Webb’s team had even employed professional recruiters to infiltrate mega-churches. One Georgia pastor, Reverend Darnell Okafor, revealed that he had been offered a 3% commission if he promoted Tithefold to his 8,000-member congregation. Okafor’s financial advisor smelled a rat, but others were not as fortunate. The app’s marketing campaign—spending nearly $2 million on Facebook ads—featured fictional testimonials and inflated user numbers to create a sense of inevitable social proof.

The Morning Raid

The end came at 6:12 a.m. on January 14. In Scottsdale, agents breached the office suite of Swift Tithe Payments, where server racks were still warm and whiteboards were covered in lists of churches ranked by “conversion rates”—an ‘A’ denoting a high-yield congregation for the scammers, and a ‘D’ marking a failure.

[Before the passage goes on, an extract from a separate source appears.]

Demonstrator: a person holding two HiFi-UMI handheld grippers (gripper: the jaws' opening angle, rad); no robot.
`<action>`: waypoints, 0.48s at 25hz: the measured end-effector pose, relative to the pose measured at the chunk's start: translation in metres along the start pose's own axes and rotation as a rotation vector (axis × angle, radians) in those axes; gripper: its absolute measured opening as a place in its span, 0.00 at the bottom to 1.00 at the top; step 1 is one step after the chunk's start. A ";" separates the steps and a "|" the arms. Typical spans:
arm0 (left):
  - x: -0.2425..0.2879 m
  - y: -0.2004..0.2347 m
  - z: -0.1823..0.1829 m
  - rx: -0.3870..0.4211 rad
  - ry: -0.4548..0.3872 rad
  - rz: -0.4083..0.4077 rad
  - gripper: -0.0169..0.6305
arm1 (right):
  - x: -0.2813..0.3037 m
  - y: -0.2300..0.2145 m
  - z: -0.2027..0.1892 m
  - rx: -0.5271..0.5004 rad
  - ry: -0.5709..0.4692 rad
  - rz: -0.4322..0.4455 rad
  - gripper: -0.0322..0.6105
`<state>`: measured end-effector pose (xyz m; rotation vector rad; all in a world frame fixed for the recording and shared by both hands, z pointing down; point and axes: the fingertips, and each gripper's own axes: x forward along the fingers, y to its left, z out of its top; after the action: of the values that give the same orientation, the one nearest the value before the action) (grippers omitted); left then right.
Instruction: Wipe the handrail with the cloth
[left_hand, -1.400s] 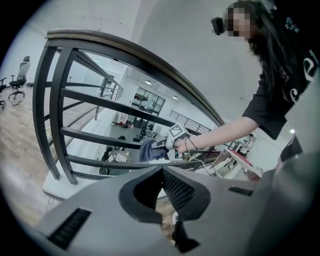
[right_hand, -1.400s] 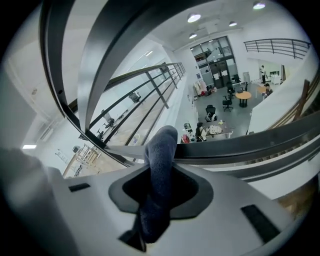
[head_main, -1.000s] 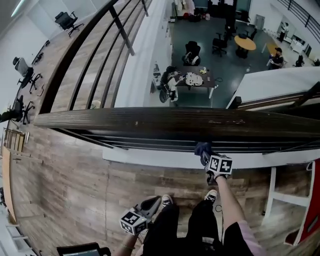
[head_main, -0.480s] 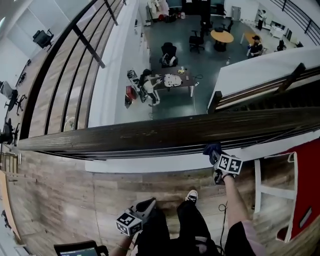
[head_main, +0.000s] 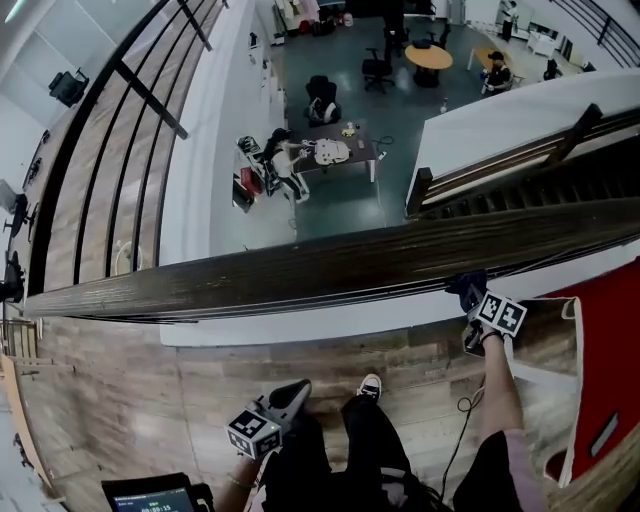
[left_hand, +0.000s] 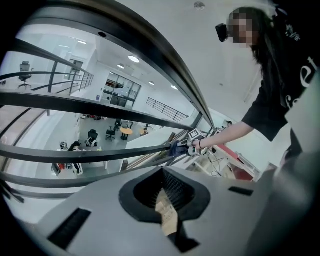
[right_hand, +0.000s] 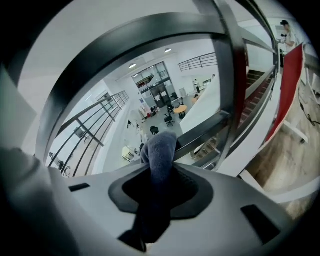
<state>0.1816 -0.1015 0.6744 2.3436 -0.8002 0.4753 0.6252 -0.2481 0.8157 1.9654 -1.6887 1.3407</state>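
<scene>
The dark wooden handrail (head_main: 300, 270) crosses the head view from lower left to upper right. My right gripper (head_main: 470, 298) is shut on a dark blue cloth (head_main: 466, 289), and the cloth sits against the near underside of the rail at the right. In the right gripper view the cloth (right_hand: 159, 150) sticks up out of the shut jaws of that gripper (right_hand: 160, 175), below the curved rail (right_hand: 125, 45). My left gripper (head_main: 295, 390) hangs low by the person's legs, away from the rail. Its jaws (left_hand: 162, 187) are together with nothing in them. The left gripper view shows the cloth (left_hand: 176, 148) far off.
Thin metal bars (head_main: 330, 300) run under the handrail, with an open drop beyond to a lower floor with desks, chairs and people. A red panel (head_main: 600, 370) and a white frame stand at the right. A tablet (head_main: 150, 495) sits at the bottom left above the wooden floor (head_main: 120, 400).
My right gripper has slid to the right along the handrail with the cloth in it. The left gripper has stayed low by the legs. The head view has swung right.
</scene>
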 end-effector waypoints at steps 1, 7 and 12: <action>0.002 -0.003 0.004 0.006 0.002 -0.003 0.03 | -0.005 -0.013 0.009 0.017 -0.011 -0.017 0.19; -0.005 -0.002 -0.002 0.030 0.012 0.026 0.03 | -0.030 -0.080 0.032 0.067 -0.036 -0.116 0.19; -0.005 -0.014 -0.010 0.031 0.007 0.050 0.03 | -0.046 -0.094 0.025 0.092 -0.061 -0.101 0.19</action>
<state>0.1857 -0.0839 0.6729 2.3532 -0.8562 0.5205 0.7229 -0.2051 0.8032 2.1324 -1.5560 1.3581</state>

At the Paradise Valley residence, agents moved quickly. As they entered, Webb was in his kitchen, his laptop open. A cryptocurrency exchange window was active on the screen, showing a pending transfer of $2.3 million in stablecoin to a foreign account. It was a transfer that, four minutes later, would have been irreversible. Agents seized the laptop just in time.

The 47-count indictment returned by a Phoenix grand jury details a web of complicity. Beyond Webb, the charges involve developers who built the fake trading interface, a notary public who allegedly facilitated the creation of fraudulent LLCs for a monthly $15,000 fee, and recruiters who treated their church partnerships like a lucrative sales territory.

The Long Road Ahead

While the arrest of the Tithefold leadership is a significant victory, the recovery of the stolen millions will be an arduous, perhaps impossible, process. Investigators have traced roughly $247 million in assets, including the rental properties and luxury vehicles now subject to federal seizure. However, $118 million was moved through wire transfers to banks in the UAE and Singapore, and another $52 million remains entirely unaccounted for, likely converted into decentralized cryptocurrency held in self-custody wallets.

For the thousands of victims, the realization that their “stewardship growth” was a mathematical impossibility is a bitter pill to swallow. As the trial looms, federal prosecutors are working to untangle the shell companies and return what assets they can to the defrauded believers.

The Tithefold case serves as a stark reminder of the modern fragility of trust. In an era where digital platforms can perfectly mimic the look and feel of legitimate financial institutions, the guardrails of federal regulation and the scrutiny of the Postal Inspection Service are the only things standing between the vulnerable and those who exploit faith for profit.

“They built an entire fictional financial market inside an app,” a federal official noted. “They weren’t just stealing money; they were stealing the trust people placed in their own communities.”

For now, the app is offline, the servers are dark, and the “Stewardship Growth” dashboard is permanently frozen—not for network optimization, but for federal evidence. The dream of compounding faith has been replaced by the cold reality of the courtroom, where the men who promised to grow the tithes of the faithful will now have to answer for their own hollowed-out promises.